_To do_:
All lines holding the string "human" should be copied from the data below.

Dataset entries
[Start of section]

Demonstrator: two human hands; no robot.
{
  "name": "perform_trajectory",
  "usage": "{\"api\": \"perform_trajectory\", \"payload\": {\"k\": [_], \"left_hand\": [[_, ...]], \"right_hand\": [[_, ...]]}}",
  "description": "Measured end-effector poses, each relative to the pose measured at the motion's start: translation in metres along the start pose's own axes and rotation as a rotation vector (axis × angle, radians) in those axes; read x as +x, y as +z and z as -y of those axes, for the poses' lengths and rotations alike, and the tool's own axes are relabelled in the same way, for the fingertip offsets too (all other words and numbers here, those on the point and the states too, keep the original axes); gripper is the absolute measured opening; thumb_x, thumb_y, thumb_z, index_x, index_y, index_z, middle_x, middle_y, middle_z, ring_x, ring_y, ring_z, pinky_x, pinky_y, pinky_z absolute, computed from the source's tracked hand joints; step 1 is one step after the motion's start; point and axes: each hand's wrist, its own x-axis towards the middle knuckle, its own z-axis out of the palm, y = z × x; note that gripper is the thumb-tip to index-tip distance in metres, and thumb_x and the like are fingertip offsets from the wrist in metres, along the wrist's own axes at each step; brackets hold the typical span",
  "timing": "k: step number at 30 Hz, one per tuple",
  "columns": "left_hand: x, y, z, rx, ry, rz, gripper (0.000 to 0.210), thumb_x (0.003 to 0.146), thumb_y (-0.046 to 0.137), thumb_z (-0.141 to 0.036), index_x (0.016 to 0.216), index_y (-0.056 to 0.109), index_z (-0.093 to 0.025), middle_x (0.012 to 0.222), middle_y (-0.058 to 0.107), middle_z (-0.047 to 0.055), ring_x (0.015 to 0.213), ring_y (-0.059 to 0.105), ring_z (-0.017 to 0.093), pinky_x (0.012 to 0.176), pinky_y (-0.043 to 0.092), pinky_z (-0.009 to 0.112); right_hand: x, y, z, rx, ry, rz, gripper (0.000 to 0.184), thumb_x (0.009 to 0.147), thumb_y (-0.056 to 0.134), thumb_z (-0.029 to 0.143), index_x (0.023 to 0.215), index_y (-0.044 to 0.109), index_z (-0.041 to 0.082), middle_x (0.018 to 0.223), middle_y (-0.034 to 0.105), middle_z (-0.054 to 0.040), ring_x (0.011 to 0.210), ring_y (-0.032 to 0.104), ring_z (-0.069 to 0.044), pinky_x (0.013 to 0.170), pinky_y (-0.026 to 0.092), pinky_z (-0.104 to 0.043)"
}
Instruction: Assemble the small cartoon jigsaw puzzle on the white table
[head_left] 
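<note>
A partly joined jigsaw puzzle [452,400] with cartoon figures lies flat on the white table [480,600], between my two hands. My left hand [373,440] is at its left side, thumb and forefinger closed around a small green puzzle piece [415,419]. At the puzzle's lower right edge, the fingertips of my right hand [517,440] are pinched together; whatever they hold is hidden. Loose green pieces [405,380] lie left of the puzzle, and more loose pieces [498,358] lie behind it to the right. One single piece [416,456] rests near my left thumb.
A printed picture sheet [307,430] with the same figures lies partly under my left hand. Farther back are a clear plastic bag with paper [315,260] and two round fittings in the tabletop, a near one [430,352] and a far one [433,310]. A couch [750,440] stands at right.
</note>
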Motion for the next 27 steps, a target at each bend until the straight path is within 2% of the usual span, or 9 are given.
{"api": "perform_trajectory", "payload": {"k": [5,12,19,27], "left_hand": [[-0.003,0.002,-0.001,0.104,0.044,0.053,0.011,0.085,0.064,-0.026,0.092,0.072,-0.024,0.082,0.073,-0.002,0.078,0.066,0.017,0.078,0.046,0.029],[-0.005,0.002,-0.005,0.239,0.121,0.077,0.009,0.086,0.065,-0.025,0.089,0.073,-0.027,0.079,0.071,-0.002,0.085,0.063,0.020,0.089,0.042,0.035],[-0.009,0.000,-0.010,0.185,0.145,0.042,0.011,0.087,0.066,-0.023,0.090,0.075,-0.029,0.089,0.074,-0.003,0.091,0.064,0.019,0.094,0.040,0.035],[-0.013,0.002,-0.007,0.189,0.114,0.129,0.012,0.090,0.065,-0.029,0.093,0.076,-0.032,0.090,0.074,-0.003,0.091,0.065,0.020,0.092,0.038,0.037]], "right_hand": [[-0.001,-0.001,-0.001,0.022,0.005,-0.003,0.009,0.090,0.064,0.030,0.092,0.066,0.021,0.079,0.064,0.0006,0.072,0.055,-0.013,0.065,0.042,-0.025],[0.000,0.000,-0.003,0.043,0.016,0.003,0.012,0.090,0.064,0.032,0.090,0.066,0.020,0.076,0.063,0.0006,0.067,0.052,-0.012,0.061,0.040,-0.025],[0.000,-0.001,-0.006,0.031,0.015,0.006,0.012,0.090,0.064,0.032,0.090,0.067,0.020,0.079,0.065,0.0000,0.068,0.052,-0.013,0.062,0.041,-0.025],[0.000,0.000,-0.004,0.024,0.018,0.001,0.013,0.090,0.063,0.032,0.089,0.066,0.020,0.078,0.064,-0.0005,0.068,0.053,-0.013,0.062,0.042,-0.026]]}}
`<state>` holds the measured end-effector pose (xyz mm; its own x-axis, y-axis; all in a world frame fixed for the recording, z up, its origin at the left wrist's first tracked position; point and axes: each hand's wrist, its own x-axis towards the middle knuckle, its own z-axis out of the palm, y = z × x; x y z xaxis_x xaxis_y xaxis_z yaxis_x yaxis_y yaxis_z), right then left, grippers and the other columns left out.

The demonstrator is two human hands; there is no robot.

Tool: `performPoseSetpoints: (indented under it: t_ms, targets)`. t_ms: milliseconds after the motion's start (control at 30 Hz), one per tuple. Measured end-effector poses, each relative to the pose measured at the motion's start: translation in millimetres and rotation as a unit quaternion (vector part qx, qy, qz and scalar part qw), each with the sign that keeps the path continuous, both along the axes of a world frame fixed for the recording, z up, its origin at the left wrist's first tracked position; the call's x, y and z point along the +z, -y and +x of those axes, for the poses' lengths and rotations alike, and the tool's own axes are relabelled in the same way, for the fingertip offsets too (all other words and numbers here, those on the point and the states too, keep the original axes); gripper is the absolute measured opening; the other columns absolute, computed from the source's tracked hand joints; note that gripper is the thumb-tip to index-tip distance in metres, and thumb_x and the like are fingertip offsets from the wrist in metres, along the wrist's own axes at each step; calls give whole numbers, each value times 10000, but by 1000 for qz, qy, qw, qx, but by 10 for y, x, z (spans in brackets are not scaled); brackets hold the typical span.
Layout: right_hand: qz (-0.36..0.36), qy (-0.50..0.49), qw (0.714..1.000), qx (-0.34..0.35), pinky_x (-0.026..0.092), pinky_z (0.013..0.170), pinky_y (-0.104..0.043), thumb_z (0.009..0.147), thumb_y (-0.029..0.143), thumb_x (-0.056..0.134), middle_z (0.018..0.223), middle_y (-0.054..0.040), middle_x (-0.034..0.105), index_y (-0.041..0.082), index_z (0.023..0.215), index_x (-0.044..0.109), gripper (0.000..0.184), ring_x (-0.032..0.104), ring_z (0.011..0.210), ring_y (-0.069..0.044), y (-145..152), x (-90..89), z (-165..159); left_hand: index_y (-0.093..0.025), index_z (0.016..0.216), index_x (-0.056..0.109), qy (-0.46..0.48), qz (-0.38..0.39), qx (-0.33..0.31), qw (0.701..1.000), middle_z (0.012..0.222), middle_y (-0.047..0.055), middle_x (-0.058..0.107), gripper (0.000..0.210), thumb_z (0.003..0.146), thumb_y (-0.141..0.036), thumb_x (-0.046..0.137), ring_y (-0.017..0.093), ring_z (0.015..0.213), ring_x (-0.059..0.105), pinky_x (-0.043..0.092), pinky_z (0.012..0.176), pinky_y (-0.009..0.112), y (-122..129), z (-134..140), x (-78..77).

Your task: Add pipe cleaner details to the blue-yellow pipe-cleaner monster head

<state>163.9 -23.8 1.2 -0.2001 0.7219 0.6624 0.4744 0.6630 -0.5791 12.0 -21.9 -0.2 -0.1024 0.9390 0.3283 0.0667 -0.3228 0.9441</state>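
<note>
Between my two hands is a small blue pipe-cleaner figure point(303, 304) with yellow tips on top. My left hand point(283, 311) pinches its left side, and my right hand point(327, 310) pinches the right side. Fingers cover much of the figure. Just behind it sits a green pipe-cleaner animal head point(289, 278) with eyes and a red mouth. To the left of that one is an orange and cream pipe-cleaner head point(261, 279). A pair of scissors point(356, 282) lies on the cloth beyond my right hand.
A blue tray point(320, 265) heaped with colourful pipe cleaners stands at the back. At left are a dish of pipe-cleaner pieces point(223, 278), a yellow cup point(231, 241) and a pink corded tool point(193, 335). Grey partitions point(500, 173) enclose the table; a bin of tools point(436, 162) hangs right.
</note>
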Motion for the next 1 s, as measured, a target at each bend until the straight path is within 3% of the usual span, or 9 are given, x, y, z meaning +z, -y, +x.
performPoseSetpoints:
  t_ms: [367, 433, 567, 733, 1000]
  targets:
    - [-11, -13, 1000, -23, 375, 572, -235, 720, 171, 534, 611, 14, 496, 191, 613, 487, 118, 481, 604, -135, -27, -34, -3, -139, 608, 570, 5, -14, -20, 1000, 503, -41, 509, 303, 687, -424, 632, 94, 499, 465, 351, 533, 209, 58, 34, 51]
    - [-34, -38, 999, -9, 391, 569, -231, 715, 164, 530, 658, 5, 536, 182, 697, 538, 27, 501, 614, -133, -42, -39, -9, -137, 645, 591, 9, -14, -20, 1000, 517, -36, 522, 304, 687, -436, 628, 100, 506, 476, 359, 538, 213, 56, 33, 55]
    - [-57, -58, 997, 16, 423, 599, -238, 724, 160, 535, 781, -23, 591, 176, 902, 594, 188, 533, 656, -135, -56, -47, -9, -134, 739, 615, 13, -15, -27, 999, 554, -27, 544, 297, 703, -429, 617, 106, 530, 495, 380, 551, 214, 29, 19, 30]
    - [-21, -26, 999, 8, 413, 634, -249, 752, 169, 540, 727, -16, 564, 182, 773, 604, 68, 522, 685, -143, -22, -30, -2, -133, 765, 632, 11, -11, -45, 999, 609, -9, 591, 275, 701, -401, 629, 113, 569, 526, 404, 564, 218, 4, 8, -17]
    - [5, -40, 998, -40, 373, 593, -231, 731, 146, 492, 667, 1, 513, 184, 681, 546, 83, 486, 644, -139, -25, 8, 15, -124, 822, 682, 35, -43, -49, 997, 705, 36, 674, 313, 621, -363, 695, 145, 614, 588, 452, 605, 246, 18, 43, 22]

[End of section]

_Output of the exercise_:
Demonstrator: two human hands; no robot.
The demonstrator is two human hands; there is no robot.

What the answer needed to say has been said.